MARINA DEL REY, Calif.—The Internet Corporation for Assigned Names and Numbers (ICANN) released an "explanatory memorandum" Tuesday that outlines its opposition to a practice called NXDOMAIN substitution, or DNS redirection, which involves redirecting internet users to a third-party website or portal when they accidentally misspell a web address or enter an invalid domain name.
"ICANN strongly discourages the use of DNS redirection, wildcards, synthesized responses and any other form of NXDOMAIN substitution in new and existing gTLDs and ccTLDs and any other level in the DNS tree for registry-class domain names," the report concludes. "Synthesized DNS responses at the TLD level (and subordinate levels) is a destabilizing practice."
Prepared by ICANN staff at the direction of the Board, the paper, titled "Harms Caused by NXDOMAIN Substitution in Toplevel and Other Registry-class Domain Names," identifies the "harms and concerns posed by the use (at registry level) of redirection and synthesizing of DNS responses, and ultimately the need to ensure the integrity of error responses as well as name resolution; collectively, NXDOMAIN substitution."
The harms and concerns identified by ICANN include:
1. Architectural implications
2. Impact on Internet protocols
3. Single point of failure
4. Reserved and blocked domains appearing alive
5. Fragmentation of the DNS ecosystem
6. Privacy concerns
7. Lack of choice for Internet users
8. Poor user experience
9. Use of privileged position
The report includes the following conclusions:
1. ICANN included a default prohibition for DNS redirection, wildcards, synthesized responses and any other form of NXDOMAIN substitution in the draft Registry Agreement & Specifications for new gTLDs.
2. ICANN notes that if an applicant for a new gTLD believes there is a legitimate use of these technologies that will not have security or stability issues as described in Module 2 of the draft Applicant Guidebook, the applicant has the option to include the registry service in its application justifying its reasoning why security or stability issues will not arise.
3. ICANN included a commitment to not implement DNS redirection and synthesized DNS responses as part of the request for new IDN ccTLDs in the proposed Terms and Conditions, and in the three proposed relationship options between ICANN and the IDN ccTLD manager: Documentation of Responsibility, Exchange of Letters, and Standard Agreement.
4. ICANN strongly discourages the use of DNS redirection, wildcards, synthesized responses and any other form of NXDOMAIN substitution in existing gTLDs, ccTLDs and any other level in the DNS tree for registry-class domain names. If an existing gTLD operator intends to offer a service that depends on NXDOMAIN substitution, it must submit that request through the Registry Services Evaluation Process.

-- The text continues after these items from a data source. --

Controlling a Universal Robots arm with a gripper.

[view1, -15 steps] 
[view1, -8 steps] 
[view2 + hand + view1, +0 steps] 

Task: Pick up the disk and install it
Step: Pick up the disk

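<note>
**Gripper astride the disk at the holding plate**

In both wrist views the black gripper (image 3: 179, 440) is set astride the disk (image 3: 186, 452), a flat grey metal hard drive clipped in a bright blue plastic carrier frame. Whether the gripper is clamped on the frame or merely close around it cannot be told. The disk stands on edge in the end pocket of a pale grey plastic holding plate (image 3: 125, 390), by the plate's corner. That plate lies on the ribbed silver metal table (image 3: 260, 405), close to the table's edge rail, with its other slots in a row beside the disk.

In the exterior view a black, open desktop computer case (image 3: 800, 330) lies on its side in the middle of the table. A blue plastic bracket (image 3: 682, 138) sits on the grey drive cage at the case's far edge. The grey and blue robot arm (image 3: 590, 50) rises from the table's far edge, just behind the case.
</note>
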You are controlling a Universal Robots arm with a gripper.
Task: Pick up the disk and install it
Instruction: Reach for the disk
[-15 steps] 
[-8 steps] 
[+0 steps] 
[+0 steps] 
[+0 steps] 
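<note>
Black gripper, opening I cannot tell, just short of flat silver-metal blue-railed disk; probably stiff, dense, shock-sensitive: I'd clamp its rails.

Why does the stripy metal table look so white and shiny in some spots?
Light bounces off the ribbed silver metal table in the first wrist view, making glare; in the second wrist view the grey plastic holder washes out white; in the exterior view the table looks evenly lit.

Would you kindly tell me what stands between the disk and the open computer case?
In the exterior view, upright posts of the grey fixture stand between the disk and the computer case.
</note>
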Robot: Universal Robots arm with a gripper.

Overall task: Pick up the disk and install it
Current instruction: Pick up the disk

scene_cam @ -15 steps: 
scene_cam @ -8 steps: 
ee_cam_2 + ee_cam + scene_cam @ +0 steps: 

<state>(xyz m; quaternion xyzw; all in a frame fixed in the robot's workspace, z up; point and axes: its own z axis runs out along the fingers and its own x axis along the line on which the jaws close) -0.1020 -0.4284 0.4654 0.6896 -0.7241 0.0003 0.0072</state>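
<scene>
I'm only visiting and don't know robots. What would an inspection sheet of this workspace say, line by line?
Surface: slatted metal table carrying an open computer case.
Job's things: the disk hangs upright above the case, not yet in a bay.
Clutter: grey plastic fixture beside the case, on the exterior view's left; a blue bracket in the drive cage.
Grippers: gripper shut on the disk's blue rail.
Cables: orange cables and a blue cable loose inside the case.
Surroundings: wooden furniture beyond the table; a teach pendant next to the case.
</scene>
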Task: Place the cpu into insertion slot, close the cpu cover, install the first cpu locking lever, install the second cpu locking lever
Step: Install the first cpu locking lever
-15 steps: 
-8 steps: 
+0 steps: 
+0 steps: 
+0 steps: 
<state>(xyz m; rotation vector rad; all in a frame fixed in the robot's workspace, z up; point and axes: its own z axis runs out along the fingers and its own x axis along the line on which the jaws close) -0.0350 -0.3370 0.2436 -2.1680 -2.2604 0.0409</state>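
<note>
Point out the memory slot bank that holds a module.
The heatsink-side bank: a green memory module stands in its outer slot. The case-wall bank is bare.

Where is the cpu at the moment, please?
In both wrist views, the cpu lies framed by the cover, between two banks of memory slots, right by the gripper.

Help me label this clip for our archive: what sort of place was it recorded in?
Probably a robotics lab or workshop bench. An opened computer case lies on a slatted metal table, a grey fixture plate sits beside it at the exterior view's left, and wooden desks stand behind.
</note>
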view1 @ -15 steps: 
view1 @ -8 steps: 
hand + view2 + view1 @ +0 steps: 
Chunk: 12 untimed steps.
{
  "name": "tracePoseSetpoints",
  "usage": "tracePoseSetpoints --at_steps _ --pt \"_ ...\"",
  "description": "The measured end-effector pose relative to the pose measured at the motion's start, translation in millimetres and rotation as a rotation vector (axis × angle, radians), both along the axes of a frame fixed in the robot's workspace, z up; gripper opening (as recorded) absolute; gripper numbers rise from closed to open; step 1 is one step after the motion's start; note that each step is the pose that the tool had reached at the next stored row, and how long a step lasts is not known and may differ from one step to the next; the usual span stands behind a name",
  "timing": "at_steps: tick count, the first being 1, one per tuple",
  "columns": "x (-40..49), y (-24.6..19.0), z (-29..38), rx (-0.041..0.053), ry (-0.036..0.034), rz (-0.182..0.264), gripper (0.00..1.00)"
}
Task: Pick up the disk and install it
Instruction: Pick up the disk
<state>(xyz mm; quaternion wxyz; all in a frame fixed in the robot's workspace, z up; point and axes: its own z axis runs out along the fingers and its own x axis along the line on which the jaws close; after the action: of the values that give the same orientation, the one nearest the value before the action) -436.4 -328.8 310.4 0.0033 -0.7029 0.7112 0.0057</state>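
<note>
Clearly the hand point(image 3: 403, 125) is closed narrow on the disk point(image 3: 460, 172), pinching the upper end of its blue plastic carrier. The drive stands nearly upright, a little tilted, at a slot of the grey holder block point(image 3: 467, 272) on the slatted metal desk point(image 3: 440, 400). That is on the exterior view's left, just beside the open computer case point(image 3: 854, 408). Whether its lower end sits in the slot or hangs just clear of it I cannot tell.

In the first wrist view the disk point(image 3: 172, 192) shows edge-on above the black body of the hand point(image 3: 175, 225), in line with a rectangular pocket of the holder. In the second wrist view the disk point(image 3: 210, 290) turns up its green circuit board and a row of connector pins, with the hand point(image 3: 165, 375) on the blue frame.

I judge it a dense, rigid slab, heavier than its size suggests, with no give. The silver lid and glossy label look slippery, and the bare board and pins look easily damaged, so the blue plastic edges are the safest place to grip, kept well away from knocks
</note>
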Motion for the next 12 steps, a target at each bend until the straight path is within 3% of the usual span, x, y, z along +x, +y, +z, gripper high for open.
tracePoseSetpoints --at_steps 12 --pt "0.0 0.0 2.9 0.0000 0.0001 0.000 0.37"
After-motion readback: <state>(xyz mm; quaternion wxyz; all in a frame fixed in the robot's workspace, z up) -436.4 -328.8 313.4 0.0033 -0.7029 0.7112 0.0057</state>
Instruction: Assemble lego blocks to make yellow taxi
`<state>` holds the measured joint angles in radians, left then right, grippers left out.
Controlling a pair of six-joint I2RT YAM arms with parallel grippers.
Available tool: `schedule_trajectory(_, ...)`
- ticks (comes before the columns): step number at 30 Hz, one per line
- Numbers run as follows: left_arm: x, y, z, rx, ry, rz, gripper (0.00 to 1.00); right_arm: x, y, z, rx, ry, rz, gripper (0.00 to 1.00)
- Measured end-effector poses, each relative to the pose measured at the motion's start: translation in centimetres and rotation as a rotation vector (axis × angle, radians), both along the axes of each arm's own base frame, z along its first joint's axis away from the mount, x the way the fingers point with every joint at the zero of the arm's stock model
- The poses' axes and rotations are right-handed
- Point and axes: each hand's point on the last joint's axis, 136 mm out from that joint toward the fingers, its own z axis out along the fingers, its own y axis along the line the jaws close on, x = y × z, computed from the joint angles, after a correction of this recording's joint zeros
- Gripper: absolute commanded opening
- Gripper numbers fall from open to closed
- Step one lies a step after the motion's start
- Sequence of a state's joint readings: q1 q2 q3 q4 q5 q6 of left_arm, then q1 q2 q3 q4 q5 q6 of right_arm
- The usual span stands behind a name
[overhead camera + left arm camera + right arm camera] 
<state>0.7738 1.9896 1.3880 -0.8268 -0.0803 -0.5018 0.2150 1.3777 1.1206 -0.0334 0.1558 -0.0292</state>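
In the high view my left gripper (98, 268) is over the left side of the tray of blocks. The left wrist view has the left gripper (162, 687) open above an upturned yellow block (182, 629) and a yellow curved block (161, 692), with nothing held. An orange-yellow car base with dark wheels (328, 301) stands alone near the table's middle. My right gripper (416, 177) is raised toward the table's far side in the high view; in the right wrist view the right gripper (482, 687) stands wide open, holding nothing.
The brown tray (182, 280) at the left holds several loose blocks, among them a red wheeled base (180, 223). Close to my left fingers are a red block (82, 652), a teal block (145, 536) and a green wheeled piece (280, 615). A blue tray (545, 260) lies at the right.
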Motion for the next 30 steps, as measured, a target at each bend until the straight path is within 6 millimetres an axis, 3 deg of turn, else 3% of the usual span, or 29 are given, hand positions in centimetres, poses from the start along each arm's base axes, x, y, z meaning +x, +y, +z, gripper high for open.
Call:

5. ICANN further recommends that if ccTLD or registry-class domain managers intend to offer a service that depends on NXDOMAIN substitution, they should consult with technical experts (e.g., IAB/IETF, SSAC) on the possible effects of such implementation, and submit the proposal for global public scrutiny before implementing such a services.
The report will be of obvious interest to internet service providers, many of which have implemented DNS redirection. Verizon defended its practice of redirecting typo traffic earlier this month, and in July, Comcast launched a trial DNS Redirection effort—called a "Domain Helper service"—in Arizona, Colorado, New Mexico, Oregon, Texas, Utah, and Washington.